Hello, my name is Mara, and I am an ethereal addict.
Betterhuman.org sounds good (in a "hey would some of my athiest friends be interesed in this?" way)- until you start getting in a bit deeper and suddenly feel an overwhelming wave of creeped-out feeling for having somehow crept into one of your favorite distopia novels. Like, at one point, the guy* says that tolerating other peoples' beliefs is problematic. Yikes!
*Ironically, the guy who started this movement based it on a science fiction novel he wrote. Hmmmm.
[Actually, I have this crazy fear that they'll find this blog entry, hunt me down and attack me for my subversive comments, and I'll have to go into hiding just to stay alive.]

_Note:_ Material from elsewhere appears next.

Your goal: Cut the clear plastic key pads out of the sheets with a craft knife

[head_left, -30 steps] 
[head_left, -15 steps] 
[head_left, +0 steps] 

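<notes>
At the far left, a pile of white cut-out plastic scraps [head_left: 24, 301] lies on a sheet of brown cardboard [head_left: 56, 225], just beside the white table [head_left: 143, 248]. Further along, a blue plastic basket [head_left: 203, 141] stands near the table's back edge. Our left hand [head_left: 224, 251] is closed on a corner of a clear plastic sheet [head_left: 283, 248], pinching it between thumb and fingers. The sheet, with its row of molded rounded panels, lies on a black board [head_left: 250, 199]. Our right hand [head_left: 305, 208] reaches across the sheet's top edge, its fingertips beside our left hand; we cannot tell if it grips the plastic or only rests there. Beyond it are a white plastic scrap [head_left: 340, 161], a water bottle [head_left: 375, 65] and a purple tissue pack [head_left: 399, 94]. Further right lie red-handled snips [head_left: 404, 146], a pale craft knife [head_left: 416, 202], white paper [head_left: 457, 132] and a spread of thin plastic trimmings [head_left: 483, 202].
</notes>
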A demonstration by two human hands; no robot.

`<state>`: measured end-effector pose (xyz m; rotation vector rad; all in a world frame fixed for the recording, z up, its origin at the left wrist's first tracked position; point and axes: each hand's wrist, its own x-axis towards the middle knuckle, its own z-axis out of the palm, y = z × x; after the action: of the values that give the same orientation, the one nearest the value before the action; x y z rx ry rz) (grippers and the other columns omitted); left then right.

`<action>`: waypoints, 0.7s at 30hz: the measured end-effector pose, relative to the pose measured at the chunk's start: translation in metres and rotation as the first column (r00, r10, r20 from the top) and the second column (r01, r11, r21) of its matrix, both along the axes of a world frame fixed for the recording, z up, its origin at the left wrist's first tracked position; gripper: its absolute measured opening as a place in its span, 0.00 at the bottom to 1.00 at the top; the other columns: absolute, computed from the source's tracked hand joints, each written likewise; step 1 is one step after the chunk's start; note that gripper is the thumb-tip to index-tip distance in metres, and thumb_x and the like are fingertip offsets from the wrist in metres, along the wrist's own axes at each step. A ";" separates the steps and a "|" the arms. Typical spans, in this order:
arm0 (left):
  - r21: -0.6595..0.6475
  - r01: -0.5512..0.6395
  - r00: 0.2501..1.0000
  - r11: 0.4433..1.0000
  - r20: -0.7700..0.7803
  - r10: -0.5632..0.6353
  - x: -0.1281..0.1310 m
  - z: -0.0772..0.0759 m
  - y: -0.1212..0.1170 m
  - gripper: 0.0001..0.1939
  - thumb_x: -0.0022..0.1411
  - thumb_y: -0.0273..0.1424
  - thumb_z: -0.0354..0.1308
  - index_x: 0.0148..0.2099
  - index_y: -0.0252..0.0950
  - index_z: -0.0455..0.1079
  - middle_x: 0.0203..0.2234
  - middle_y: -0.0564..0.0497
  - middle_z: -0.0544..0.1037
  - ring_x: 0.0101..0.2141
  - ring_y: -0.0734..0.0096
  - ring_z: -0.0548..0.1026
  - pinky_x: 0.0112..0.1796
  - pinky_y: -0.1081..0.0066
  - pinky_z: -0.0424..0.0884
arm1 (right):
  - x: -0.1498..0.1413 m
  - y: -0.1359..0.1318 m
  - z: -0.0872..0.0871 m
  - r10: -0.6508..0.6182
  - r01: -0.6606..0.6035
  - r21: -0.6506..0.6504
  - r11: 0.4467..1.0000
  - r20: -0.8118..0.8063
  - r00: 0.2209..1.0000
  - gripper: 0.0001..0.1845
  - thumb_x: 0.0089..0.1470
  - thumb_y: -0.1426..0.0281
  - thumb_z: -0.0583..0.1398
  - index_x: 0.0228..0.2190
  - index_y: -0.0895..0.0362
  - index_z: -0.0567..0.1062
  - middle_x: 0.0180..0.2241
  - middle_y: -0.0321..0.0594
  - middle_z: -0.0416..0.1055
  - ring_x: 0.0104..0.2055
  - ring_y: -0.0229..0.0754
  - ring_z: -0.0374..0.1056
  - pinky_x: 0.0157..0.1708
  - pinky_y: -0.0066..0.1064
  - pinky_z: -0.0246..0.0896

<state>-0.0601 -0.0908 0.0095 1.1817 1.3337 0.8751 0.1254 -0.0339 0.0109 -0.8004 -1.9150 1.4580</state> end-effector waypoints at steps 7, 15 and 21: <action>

Hi Mara! I checked out the site. Right on the main page I found the first flaw, perhaps the most disturbing to me: he claims that his principles are based on science but yet claims them as truth. One of the big differences between science and religion is that science never claims to know the truth. What this guy proposes seems a sort of psuedo-religion/plan for a world order that creeps me out as well.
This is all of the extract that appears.